> **Task objective**: Copy each line of the following material exactly.

> **Data extract**:
════════════════
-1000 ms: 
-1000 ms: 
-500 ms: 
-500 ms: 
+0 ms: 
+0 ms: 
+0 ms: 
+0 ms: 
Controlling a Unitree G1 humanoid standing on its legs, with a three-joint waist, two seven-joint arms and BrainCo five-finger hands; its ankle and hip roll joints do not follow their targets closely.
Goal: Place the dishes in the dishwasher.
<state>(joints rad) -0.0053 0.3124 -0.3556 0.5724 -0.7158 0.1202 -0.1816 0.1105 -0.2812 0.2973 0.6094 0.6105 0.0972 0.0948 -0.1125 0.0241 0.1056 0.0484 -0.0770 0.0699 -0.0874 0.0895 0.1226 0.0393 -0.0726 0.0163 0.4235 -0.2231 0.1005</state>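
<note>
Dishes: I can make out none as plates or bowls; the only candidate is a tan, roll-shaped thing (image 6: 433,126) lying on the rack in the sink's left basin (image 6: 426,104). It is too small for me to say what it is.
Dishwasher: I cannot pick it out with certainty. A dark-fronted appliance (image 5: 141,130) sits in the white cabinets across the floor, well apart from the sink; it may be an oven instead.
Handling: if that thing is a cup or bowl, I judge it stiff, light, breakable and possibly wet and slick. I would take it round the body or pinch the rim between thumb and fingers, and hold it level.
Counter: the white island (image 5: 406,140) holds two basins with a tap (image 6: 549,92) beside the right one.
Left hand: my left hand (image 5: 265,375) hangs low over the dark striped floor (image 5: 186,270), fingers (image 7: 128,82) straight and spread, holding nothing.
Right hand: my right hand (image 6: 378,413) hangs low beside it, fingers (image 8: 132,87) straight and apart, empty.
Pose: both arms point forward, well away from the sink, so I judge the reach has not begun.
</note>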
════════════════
> **Solution for this problem**:
-1000 ms: 
-1000 ms: 
-500 ms: 
-500 ms: 
+0 ms: 
+0 ms: 
+0 ms: 
+0 ms: 
Controlling a Unitree G1 humanoid standing on its legs, with a three-joint waist, two seven-joint arms and BrainCo five-finger hands; its ankle and hip roll joints do not follow their targets closely.
Goal: Place the dishes in the dishwasher.
<state>(joints rad) -0.0053 0.3124 -0.3556 0.5724 -0.7158 0.1202 -0.1816 0.1105 -0.2812 0.2973 0.6094 0.6105 0.0972 0.0948 -0.1125 0.0241 0.1056 0.0484 -0.0770 0.0699 -0.0874 0.0895 0.1226 0.0393 -0.0726 0.0163 0.4235 -0.2231 0.1005</state>
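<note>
Dishes: I can make out none as plates or bowls; the only candidate is a tan, roll-shaped thing (image 6: 433,126) lying on the rack in the sink's left basin (image 6: 426,104). It is too small for me to say what it is.
Dishwasher: I cannot pick it out with certainty. A dark-fronted appliance (image 5: 141,130) sits in the white cabinets across the floor, well apart from the sink; it may be an oven instead.
Handling: if that thing is a cup or bowl, I judge it stiff, light, breakable and possibly wet and slick. I would take it round the body or pinch the rim between thumb and fingers, and hold it level.
Counter: the white island (image 5: 406,140) holds two basins with a tap (image 6: 549,92) beside the right one.
Left hand: my left hand (image 5: 265,375) hangs low over the dark striped floor (image 5: 186,270), fingers (image 7: 128,82) straight and spread, holding nothing.
Right hand: my right hand (image 6: 378,413) hangs low beside it, fingers (image 8: 132,87) straight and apart, empty.
Pose: both arms point forward, well away from the sink, so I judge the reach has not begun.
</note>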

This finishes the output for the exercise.